District of Columbia Enacts Uniform Foreign-Country Money Judgments Recognition Act
On December 21, 2011, the District of Columbia enacted the Uniform Foreign-Country Money Judgments Recognition Act of 2011 (the “Act”). The legislation, which was introduced as Bill 19-216, was unanimously approved by the D.C. Council on its final reading in early December and was then signed by the Mayor. The Act is designated Act 19-246 and will become effective after the expiration of a 30-day period of Congressional review and publication in the D.C. Register. Upon becoming effective, the Act will be codified at D.C. Code §§ 15-361 to 15-371. [Update: The Act became effective on February 24, 2012, and is now Law 19-86.]

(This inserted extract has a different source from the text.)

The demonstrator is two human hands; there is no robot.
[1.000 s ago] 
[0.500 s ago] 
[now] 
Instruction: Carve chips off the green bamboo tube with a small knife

The preamble to the Act states that its purpose is “to provide uniform procedures for the enforcement of foreign-country money judgments, to provide that a petitioner for recognition has the [initial] burden of proving a judgment is entitled to recognition and that any respondent resisting recognition and enforcement has the burden of proof respecting denial of recognition [after the petitioner fulfills its initial burden], to revise the grounds for denying recognition of foreign-country money judgments, and to establish a statute of limitations for recognition actions.”
A detailed discussion about the background and need for the legislation, and a section-by-section analysis of the legislation, is contained in a Committee Report of the D.C. Council’s Judiciary Committee, dated October 11, 2011. The Committee Report also discusses a public hearing on the legislation which was held by the Judiciary Committee on May 31, 2011.